▶ [Exercise directions]: Below are records; give the number of their lines that hold the word "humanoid", and write nothing more.

▶ [Records for the exercise]:
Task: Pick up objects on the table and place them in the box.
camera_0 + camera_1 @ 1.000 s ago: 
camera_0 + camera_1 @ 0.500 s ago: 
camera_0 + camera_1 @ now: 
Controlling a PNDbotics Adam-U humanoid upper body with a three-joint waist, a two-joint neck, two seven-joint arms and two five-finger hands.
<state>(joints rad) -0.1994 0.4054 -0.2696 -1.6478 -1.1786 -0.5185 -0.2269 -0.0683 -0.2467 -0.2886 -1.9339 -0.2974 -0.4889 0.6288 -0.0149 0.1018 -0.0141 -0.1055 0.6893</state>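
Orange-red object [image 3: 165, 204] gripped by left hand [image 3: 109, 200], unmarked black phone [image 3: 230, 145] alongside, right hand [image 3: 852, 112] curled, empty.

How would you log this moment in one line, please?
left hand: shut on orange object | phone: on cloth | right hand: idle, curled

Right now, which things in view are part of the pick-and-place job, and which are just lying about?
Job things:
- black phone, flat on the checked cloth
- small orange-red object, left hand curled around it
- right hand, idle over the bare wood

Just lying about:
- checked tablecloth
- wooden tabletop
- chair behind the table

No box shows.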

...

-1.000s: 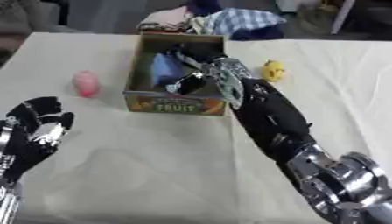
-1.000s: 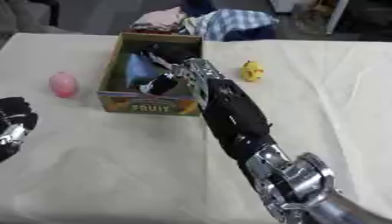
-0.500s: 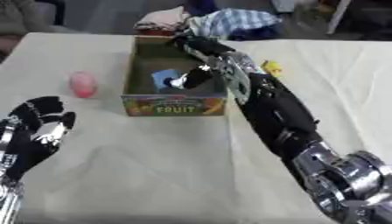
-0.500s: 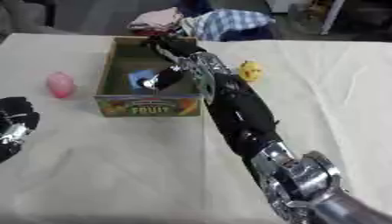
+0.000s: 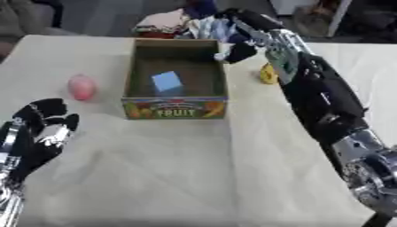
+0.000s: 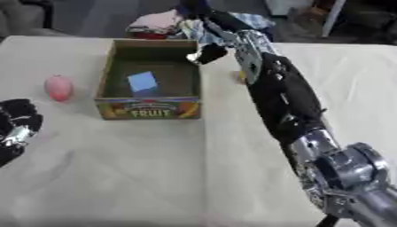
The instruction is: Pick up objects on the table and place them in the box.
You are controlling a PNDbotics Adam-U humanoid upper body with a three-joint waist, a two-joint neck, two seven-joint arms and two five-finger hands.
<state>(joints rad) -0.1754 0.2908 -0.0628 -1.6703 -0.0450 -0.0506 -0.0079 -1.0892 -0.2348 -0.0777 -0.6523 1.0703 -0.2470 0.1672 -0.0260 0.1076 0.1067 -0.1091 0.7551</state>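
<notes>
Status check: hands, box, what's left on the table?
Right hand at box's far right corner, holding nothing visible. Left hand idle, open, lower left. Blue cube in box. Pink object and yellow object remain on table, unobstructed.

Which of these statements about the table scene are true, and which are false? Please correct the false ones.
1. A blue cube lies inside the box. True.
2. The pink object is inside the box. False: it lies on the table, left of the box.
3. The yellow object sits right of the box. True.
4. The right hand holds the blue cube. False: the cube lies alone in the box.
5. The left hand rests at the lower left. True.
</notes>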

▶ [Output for this exercise]: 2